After two years of renting kitchen space and selling small batches of ice cream at farmers’ markets and pop-up events, Brown moved into a commercial test kitchen of her own. In the beginning of the summer she opened the doors of a small downtown scoop shop.

Fisher is the founder of Smitten, based in San Francisco. While earning her MBA at Stanford, she developed a business plan for a churn-to-order ice cream business that eliminated what she calls “unpronouncables”–preservatives, stabilizers and emulsifiers—and would “use technology to correct for industrialization.”

“I looked into the science behind ice crystal formation and learned that, despite the marketing power of terms like ‘slow churned,’ the opposite is actually true,” Fisher says. “The faster you churn ice cream, the better the texture can be.” Her plan called for a machine that used liquid nitrogen to churn each scoop to order, making fresh ice cream in less than two minutes.

After finishing business school, Fisher joined a design firm and then the FBI, as a special agent. But her business plan kept calling to her. Despite its lack of certainty—Fisher had done some initial prototyping and tested existing mixers only to discover that freezing ice cream with liquid nitrogen was harder than it sounded—she decided to take the risk.

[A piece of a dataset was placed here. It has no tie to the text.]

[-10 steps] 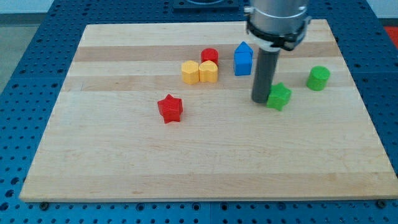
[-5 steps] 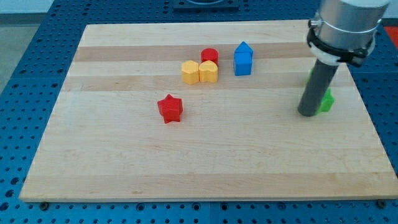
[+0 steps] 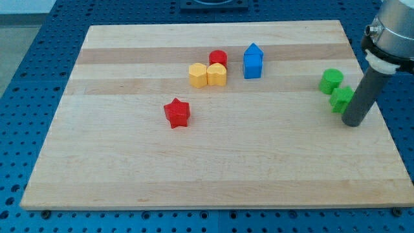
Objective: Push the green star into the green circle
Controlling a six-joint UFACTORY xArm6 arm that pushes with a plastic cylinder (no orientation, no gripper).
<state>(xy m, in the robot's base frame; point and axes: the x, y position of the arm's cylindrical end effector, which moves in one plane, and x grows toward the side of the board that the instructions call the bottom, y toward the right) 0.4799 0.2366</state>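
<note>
The green star (image 3: 339,98) lies near the board's right edge, touching the green circle (image 3: 330,81) just above and left of it. My tip (image 3: 353,122) rests on the board just below and right of the star, close beside it; the rod covers the star's right side. Whether the tip touches the star I cannot tell.
A red star (image 3: 176,112) lies left of centre. A red cylinder (image 3: 218,57), two yellow blocks (image 3: 198,75) (image 3: 217,74) and a blue house-shaped block (image 3: 253,61) cluster near the view's top middle. The wooden board (image 3: 129,168) ends just right of my rod.
The green star has slid right and up until it sits against the green circle. My rod has moved right, from the star's left to its lower right.
</note>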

“I was 29 years old, and I knew this was probably the only time in my life, as a completely independent woman, I could take such an enormous risk, and so I just went for it,” she says.

Robyn Goldman Fisher, Class of 2001, owner of Smitten ice cream company in San Francisco
Robyn Goldman Fisher ’01, owner of Smitten ice cream company in San Francisco, Calif.

Over the next two years, she put her life savings into building the prototype machine. “I teamed up with a retired engineer and we built a prototype of our ice cream machine, which we named Brrr.”

When her prototype was complete—and while the recession was in full swing—Fisher bungee-corded it to a Radio Flyer wagon, reconfigured a motorcycle battery to power the machine and began selling ice cream on the streets of San Francisco. In time, she developed a local following and, in 2011, opened the first local Smitten store. She now owns and operates eight stores, with two more opening “very soon” in the Bay Area and Los Angeles.

Both Brown and Fisher say that they wouldn’t have had the entrepreneurial skills to launch their businesses if they hadn’t gone to Williams. “My education prepared me to wear the many hats of an entrepreneur, where there’s always a lot to learn outside of my ‘discipline,’” says Brown.

Says Fisher, “Serving joy for my job? It’s pretty darn cool (pun intended). So, no complaints.”